Recorded data:
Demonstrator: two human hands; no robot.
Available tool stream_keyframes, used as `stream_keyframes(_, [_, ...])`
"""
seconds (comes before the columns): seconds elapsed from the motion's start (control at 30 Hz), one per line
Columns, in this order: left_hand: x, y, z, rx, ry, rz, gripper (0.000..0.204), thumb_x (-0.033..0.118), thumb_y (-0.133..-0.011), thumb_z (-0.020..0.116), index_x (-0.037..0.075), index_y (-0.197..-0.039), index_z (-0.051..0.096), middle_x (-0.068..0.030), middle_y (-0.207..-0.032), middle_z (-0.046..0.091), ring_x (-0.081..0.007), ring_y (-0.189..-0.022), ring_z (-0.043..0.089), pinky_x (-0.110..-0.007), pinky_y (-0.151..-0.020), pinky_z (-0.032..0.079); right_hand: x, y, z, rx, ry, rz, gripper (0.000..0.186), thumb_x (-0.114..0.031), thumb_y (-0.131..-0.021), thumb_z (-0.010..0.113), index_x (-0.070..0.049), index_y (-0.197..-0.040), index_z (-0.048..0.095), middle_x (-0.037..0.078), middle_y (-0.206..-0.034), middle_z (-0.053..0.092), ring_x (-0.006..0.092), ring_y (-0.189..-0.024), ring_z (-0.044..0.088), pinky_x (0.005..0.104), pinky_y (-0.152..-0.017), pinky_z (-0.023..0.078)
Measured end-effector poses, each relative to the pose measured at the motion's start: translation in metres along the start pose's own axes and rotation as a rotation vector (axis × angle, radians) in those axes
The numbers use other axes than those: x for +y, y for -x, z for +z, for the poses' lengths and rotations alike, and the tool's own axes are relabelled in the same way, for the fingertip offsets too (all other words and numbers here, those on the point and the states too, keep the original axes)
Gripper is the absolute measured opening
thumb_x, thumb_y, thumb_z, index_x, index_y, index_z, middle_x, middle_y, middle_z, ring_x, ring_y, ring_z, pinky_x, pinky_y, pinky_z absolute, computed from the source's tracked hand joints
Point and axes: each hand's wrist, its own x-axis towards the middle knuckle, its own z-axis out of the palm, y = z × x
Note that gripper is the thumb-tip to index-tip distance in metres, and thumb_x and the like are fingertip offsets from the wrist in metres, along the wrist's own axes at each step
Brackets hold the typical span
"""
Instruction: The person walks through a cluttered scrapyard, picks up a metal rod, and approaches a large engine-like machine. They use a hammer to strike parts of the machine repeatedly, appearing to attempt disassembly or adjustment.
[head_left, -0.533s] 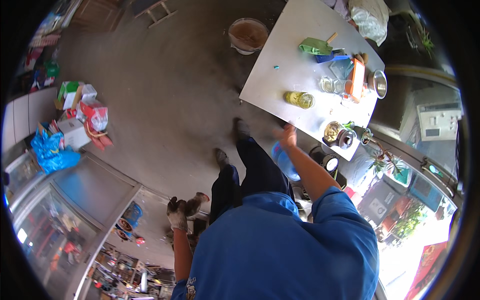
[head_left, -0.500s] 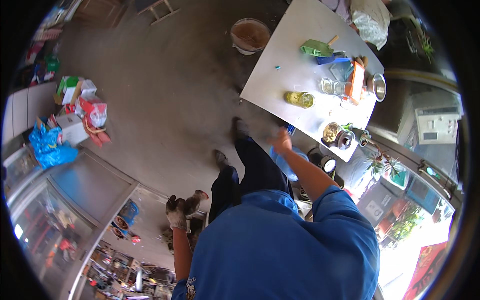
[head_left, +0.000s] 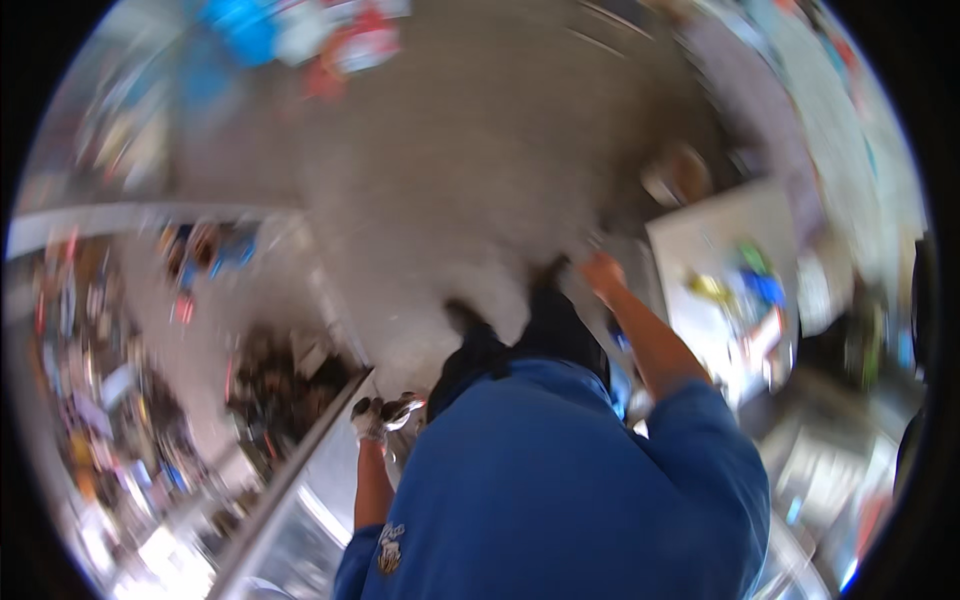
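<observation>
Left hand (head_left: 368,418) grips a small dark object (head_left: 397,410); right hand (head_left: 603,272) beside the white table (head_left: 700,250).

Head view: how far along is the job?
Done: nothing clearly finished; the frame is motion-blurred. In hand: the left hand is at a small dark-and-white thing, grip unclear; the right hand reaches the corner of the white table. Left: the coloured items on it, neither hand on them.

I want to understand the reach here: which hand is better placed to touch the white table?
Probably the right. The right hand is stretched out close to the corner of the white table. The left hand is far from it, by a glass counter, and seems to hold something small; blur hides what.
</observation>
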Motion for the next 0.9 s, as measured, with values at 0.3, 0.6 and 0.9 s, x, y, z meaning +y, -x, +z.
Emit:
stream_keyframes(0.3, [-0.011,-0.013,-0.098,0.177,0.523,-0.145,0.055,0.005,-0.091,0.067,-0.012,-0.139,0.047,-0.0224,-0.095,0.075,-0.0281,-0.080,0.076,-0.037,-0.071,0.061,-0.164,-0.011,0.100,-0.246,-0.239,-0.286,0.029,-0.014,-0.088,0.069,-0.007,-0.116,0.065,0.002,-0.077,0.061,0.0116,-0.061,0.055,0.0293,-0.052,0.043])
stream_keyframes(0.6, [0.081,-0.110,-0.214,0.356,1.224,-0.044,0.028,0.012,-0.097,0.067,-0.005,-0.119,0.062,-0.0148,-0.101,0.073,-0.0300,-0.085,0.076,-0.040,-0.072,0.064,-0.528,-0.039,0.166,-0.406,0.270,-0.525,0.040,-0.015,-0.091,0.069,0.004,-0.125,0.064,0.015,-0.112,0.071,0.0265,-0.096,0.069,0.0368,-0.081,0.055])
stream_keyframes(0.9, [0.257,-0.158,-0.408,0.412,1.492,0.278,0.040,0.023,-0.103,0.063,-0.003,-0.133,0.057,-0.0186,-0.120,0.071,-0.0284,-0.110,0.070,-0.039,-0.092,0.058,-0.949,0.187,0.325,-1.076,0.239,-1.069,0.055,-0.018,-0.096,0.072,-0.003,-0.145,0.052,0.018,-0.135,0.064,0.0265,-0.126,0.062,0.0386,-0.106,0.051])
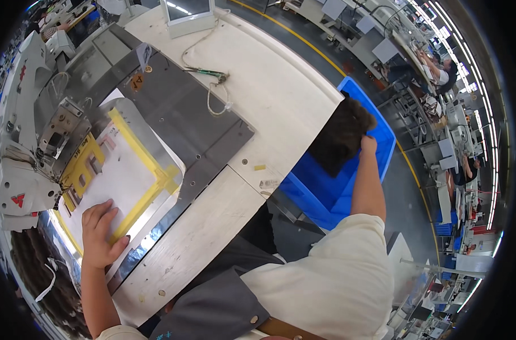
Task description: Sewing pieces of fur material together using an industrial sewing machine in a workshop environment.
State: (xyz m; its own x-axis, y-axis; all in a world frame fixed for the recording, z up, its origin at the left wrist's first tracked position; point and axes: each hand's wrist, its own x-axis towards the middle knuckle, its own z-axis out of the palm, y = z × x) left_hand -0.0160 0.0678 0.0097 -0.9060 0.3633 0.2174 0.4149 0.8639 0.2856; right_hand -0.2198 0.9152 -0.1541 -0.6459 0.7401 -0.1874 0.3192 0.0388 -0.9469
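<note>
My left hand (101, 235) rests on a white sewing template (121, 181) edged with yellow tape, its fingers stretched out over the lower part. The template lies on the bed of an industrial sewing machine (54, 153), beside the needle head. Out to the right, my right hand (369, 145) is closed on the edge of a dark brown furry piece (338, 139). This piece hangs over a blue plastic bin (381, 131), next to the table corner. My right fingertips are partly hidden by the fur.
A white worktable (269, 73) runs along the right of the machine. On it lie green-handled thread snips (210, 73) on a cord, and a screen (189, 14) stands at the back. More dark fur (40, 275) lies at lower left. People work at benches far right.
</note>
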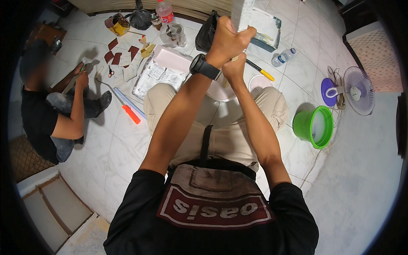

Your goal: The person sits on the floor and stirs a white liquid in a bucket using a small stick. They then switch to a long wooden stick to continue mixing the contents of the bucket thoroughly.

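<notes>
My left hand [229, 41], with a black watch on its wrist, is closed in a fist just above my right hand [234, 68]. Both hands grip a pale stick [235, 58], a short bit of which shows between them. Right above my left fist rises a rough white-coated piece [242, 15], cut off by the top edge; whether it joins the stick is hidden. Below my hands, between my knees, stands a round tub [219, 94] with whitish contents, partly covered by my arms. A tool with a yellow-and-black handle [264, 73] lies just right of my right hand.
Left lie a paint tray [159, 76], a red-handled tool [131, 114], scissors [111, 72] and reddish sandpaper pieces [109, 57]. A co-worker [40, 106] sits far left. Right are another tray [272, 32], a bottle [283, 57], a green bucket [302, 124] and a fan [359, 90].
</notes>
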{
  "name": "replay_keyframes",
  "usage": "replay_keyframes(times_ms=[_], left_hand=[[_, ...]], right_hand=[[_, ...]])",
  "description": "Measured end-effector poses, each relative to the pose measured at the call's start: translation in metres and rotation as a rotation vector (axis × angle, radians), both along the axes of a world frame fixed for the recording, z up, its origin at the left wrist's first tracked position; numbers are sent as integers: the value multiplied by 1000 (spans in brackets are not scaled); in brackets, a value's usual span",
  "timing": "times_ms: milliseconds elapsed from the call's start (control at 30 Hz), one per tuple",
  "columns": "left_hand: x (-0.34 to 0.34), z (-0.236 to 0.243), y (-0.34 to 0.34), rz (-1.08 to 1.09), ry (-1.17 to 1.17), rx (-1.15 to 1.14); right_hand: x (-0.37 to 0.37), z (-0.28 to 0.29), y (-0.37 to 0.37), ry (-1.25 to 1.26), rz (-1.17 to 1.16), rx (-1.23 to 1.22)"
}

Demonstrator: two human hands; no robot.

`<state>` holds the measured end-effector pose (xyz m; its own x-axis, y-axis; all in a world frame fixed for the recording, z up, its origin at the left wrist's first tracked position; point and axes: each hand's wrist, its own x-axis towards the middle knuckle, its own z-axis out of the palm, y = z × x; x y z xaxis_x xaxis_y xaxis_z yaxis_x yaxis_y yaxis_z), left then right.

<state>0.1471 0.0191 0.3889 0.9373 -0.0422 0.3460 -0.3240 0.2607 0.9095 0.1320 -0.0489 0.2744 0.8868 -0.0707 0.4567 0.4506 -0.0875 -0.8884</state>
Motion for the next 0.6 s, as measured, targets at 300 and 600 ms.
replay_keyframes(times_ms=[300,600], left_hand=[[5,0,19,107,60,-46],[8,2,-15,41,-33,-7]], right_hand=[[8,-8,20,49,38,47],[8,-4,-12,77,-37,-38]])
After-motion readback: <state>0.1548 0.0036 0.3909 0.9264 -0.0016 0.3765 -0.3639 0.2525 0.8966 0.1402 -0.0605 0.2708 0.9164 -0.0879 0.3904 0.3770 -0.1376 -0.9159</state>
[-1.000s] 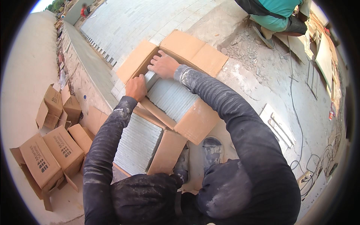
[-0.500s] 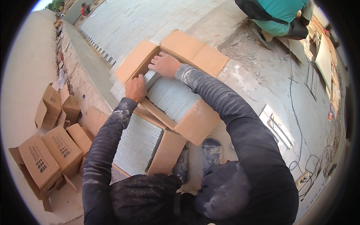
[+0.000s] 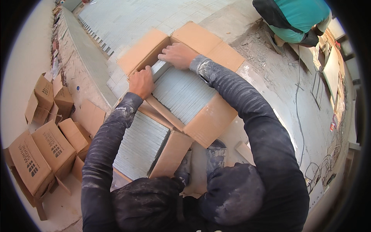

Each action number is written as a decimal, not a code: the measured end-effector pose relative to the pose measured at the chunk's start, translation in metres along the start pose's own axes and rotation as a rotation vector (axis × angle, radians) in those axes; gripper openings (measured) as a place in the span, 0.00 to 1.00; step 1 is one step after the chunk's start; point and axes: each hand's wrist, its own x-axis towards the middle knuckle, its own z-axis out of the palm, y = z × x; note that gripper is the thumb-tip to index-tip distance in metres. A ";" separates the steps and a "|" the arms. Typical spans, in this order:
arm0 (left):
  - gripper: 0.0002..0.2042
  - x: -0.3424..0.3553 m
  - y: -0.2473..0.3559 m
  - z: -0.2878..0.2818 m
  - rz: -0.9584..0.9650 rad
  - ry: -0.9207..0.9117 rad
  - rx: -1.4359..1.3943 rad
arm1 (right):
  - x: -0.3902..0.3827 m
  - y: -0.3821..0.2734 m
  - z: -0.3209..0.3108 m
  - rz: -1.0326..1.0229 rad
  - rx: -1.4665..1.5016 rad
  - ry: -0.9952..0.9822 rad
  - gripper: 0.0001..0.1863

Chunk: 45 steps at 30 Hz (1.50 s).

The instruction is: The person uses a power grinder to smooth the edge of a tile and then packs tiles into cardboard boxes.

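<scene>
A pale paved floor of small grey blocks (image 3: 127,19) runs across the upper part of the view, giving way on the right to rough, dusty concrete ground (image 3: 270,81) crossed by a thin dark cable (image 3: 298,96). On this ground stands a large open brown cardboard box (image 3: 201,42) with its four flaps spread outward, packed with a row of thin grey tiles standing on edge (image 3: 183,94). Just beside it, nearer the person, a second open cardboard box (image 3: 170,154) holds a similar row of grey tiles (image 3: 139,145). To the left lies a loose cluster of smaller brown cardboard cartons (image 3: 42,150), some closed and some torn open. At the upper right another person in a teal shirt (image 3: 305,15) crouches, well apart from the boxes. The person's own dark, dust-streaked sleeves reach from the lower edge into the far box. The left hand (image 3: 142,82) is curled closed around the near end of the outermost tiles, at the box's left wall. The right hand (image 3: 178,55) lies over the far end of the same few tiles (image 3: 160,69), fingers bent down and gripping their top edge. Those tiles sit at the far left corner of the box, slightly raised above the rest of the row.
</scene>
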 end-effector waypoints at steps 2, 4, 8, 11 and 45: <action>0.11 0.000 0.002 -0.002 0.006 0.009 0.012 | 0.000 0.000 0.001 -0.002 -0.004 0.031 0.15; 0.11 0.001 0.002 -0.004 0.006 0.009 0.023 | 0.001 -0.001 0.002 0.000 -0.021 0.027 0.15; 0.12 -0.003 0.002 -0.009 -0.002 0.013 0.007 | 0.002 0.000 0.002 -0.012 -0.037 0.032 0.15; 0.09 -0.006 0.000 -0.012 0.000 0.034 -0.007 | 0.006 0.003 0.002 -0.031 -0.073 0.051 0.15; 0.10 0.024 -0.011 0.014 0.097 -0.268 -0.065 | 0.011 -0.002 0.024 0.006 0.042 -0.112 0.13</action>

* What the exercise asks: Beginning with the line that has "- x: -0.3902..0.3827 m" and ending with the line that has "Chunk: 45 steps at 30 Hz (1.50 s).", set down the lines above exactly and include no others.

* Solution for this exercise:
  - x: -0.3902..0.3827 m
  - y: -0.3821..0.2734 m
  - z: -0.3209..0.3108 m
  - rz: -1.0326..1.0229 rad
  - rx: -1.4665..1.5016 rad
  - ry: -0.9952..0.9822 rad
  - gripper: 0.0001..0.1863

Chunk: 45 steps at 30 Hz (1.50 s).

Nothing else is part of this exercise.